Exercise directions - Scan the lines below for the string "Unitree" and report how many lines contain it, giving only the number.

[Supplied data — start]

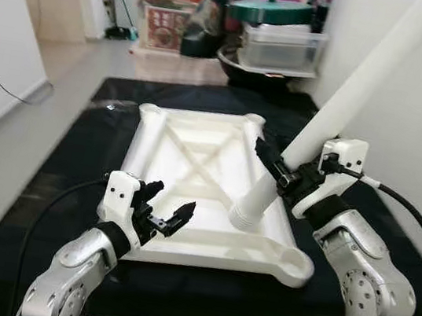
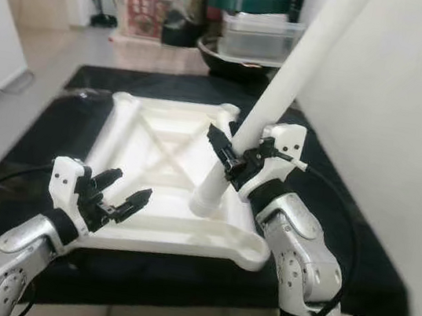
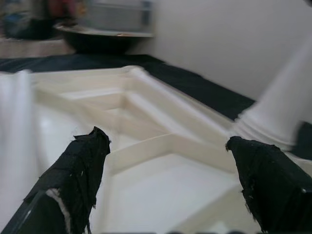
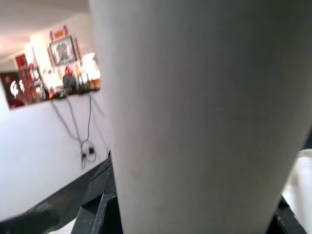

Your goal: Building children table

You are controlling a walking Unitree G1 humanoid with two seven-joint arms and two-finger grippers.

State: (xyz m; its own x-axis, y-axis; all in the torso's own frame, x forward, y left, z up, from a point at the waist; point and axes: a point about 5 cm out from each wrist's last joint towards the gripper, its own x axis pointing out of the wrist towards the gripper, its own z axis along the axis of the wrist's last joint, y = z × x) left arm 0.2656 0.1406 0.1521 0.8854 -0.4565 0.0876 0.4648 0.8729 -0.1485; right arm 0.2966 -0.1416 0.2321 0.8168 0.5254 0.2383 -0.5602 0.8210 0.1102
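Lying upside down on the black mat [image 1: 76, 154], the white tabletop [image 1: 194, 163] fills the centre. At 3 o'clock the right gripper [image 1: 279, 171] has its jaws clamped on the tilted table leg [image 1: 338, 105]. At 7 o'clock the left gripper [image 1: 166, 205] hovers, jaws wide.

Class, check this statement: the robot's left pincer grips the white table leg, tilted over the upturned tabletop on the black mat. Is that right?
Not quite. The right pincer grips the white table leg, as the left eye view shows. The left pincer is open and empty. The leg is indeed tilted over the upturned tabletop on the black mat.
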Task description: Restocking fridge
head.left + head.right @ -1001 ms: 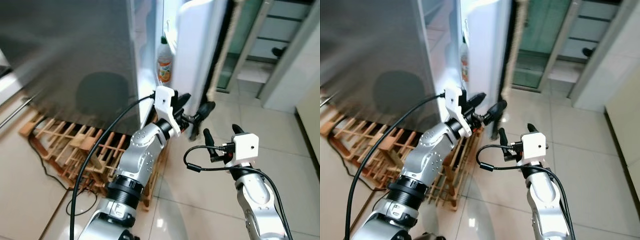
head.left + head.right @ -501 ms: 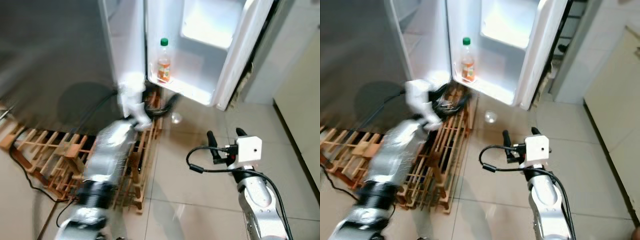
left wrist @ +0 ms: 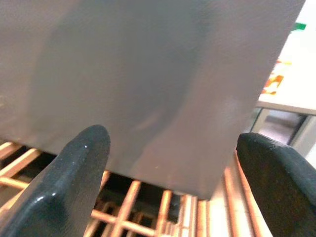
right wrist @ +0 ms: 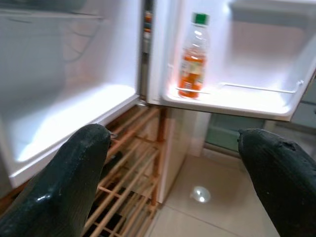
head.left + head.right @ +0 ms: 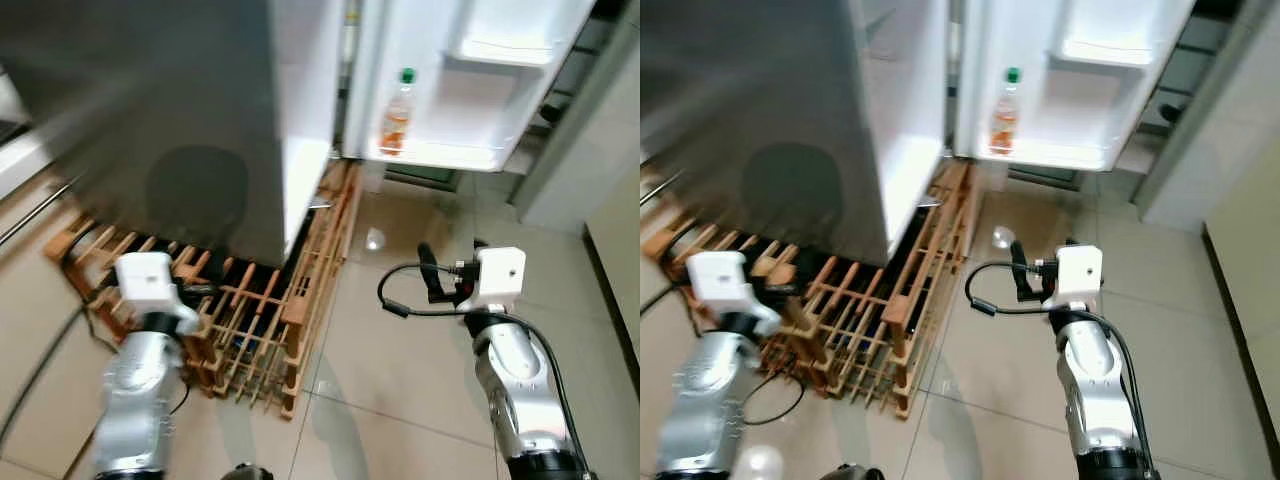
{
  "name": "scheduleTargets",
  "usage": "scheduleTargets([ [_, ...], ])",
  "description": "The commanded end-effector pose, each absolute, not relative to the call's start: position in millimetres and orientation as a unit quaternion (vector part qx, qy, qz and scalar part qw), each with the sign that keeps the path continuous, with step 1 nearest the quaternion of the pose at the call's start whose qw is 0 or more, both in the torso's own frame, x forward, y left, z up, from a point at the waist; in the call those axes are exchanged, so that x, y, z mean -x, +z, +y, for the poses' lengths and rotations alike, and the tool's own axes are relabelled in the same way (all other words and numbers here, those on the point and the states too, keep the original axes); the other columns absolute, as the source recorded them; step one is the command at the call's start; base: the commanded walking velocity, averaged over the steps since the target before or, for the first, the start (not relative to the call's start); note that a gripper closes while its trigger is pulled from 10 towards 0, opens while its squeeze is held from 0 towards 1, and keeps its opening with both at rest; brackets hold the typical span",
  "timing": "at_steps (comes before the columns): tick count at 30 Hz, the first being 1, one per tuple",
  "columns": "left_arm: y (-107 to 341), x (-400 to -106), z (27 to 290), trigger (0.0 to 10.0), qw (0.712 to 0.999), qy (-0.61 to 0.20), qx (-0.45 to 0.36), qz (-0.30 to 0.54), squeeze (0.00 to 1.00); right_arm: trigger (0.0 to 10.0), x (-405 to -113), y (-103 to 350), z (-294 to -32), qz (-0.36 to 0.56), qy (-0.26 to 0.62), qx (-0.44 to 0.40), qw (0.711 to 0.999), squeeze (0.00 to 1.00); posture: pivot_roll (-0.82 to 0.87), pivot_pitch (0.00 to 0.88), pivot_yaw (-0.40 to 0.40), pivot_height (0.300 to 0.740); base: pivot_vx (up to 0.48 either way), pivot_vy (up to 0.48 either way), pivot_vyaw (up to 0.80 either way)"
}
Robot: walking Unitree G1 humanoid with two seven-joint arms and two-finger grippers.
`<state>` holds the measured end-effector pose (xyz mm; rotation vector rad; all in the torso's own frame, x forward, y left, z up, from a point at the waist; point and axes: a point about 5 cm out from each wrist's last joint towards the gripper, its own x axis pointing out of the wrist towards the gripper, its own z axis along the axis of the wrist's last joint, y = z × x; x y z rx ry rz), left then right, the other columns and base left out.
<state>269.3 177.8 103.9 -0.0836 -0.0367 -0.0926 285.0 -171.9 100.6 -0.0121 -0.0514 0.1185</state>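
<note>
The fridge shows its grey side, and its white door stands wide open. One orange-drink bottle with a green cap stands upright on the lower door shelf. My right gripper hovers open over the tiles, below the door and facing the bottle, with nothing between its fingers. My left gripper is low at the left beside the wooden rack, open and empty, facing the grey fridge side.
A low wooden slatted rack lies under and in front of the fridge. A black cable trails from my left arm across the floor. Beige floor tiles stretch to the right. The white fridge compartment is lit.
My left arm has dropped from the fridge door edge down to the lower left by the rack. The door now stands wide open. The camera has shifted; the right gripper holds its place.
</note>
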Motion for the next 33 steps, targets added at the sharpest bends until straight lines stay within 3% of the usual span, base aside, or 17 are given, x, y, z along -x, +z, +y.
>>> scheduleTargets([
  [1,116.9,-272.8,177.9,10.0,0.997,-0.041,0.040,-0.043,0.00,10.0,-281.3,95.3,-181.3,-0.008,0.053,0.004,0.999,0.00,-0.10,0.000,-0.064,0.740,0.000,0.000,0.61],
  [8,117.6,-269.7,169.3,10.0,0.998,-0.038,0.024,-0.038,0.00,10.0,-283.6,92.0,-174.4,0.000,0.062,-0.009,0.998,0.00,-0.08,0.000,-0.064,0.740,0.000,0.447,0.61],
  [18,106.6,-265.6,192.6,10.0,0.996,0.056,-0.069,0.000,0.00,10.0,-273.3,81.2,-161.8,0.001,0.073,-0.002,0.997,0.00,-0.04,0.000,-0.036,0.740,0.000,0.000,0.61],
  [33,103.3,-259.8,184.6,10.0,0.997,0.053,-0.064,0.003,0.00,10.0,-275.5,80.3,-151.5,-0.002,0.097,0.009,0.995,0.00,-0.03,0.000,-0.051,0.740,0.000,0.000,0.59],
])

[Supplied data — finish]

Solution - 2